When they reached Gliendale, there were no Jagophites to be seen. To Aldric, it just looked like the same small village. Tiny black and white houses, arranged neatly along the roads, outlined the grey streets with an archaic charm. The morning sun peeped over the tops of Dale’s Hill, illuminating the deserted street that should have been bustling with life. Traders and early-birds should have been sorting through crates of stock and setting up their market stalls. Children should have been wandering down the road in groups, dreary eyed from their night lessons. More children should have been wandering in the opposite direction, dreary eyed from having to wake up early for day lessons. Aldric noticed the school at the end of the road, its gates barred shut. On a normal day, this would have pleased him. He continued to step carefully down the middle of the road, no energy left for running, whilst Raiden lingered beside him, glancing around the place like a sightseer.
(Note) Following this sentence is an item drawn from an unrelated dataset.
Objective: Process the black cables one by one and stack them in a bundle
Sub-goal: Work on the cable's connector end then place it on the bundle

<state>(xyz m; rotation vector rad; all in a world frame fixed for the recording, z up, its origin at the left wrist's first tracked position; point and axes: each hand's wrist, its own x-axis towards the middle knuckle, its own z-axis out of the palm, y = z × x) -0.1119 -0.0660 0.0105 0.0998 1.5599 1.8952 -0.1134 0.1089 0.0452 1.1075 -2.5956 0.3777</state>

‘It doesn’t look that bad,’ said Aldric, ‘I was imagining dead bodies, pools of blood and guts…’
‘Charming,’ muttered Raiden.
‘No, really,’ he retaliated, ‘Maybe the authorities are making it sound worse than it is. Maybe it is safe here!’
‘I doubt it,’ Raiden replied, ‘There’s no blood because Jagophites do not like to waste a drop.’
‘So where are they all?’ said Aldric, ‘And where are the bodies?’
‘Beats me,’ said Raiden, ‘Who is this friend of yours anyway?’
‘Kakalina,’ Aldric replied, ‘Her father’s garage is just down that road!’ Raiden strode ahead, turning down the path that Aldric had been pointing to, but he soon came meandering back out of it again with rapidity.
‘Any other routes?’ Raiden asked calmly. Aldric briskly walked to catch up but was faced with a sight he had feared. Jagophites, more than he had ever seen before, were prowling the quiet lane.
‘But they can’t see us,’ he replied, ‘Can they?’
‘Course not,’ said Raiden, ‘But we’d never get through. They’re packed in too tight.’
‘I know another way,’ said Aldric, taking the lead. He reached a shadowy alleyway between two shops and made sure it was clear before heading down it, ‘This will lead us to the back entrance,’ he added, bearing in mind to keep his voice down for the Jagophites had very keen senses. They walked very slowly. Even their footsteps were magnified by the enclosed walls. They weren’t to know if something was hiding in the shadows or not, waiting for them. Aldric let out a loud startled shout as he tripped over a cold lump and landed in a shallow puddle, ‘What was that?’ he said, staggering to his feet. He could taste blood in his mouth but it wasn’t his own.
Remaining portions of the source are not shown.